▸ PROBLEM
The task calls for each line of the records below in which the word "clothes" appears.
==================================================
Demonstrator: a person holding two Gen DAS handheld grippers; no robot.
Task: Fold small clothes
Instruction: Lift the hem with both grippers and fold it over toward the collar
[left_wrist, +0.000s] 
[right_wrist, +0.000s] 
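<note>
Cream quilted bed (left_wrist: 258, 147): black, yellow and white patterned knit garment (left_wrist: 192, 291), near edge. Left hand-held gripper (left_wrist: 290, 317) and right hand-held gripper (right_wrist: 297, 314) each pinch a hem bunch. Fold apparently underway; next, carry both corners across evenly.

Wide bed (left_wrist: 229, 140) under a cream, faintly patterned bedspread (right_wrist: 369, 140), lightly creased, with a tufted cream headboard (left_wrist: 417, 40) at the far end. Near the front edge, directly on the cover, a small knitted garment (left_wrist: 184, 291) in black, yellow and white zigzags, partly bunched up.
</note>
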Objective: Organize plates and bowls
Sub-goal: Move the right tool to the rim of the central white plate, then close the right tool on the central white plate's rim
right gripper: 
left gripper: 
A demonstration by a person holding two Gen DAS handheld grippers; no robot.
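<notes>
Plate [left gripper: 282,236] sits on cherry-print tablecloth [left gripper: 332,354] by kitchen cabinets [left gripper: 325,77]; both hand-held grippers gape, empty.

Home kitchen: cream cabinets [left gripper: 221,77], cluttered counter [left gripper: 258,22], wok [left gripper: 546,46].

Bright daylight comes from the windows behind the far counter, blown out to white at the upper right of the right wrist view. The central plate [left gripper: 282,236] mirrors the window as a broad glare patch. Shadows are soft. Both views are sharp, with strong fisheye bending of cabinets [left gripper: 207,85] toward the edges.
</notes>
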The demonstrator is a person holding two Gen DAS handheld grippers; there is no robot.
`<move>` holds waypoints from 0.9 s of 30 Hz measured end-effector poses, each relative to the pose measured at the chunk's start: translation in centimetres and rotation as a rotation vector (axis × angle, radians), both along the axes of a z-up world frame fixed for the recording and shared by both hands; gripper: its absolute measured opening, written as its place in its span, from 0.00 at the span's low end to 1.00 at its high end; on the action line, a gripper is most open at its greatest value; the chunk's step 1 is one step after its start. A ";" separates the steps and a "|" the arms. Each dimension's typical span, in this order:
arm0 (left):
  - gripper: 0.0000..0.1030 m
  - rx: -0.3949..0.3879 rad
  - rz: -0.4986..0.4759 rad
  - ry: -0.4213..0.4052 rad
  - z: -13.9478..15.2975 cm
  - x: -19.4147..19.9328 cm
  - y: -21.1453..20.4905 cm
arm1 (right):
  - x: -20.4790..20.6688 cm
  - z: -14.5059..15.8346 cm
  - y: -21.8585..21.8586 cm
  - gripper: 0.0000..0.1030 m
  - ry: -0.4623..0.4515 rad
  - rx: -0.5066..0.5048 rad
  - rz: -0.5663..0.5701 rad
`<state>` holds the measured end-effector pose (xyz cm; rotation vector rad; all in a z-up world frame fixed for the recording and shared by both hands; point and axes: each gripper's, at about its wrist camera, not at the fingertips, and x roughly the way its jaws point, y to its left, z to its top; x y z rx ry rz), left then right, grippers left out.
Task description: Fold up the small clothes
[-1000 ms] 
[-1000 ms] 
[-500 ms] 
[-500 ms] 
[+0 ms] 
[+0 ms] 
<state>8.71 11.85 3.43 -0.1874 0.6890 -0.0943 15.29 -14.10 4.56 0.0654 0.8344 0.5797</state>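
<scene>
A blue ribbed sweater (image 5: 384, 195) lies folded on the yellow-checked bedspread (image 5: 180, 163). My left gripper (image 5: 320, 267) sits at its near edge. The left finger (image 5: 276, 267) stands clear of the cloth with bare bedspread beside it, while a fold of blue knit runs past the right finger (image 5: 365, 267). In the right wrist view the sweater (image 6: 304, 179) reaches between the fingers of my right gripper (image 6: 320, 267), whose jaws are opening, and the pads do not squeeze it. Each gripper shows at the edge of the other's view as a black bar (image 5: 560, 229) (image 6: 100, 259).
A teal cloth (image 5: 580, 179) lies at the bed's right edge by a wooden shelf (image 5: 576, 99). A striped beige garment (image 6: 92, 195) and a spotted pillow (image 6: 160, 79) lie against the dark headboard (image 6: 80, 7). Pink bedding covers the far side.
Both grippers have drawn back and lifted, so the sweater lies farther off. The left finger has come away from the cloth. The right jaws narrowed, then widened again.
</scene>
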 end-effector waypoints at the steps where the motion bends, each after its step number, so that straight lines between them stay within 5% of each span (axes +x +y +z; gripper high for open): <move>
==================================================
▸ SOLUTION TO THIS PROBLEM
Task: Fold small clothes
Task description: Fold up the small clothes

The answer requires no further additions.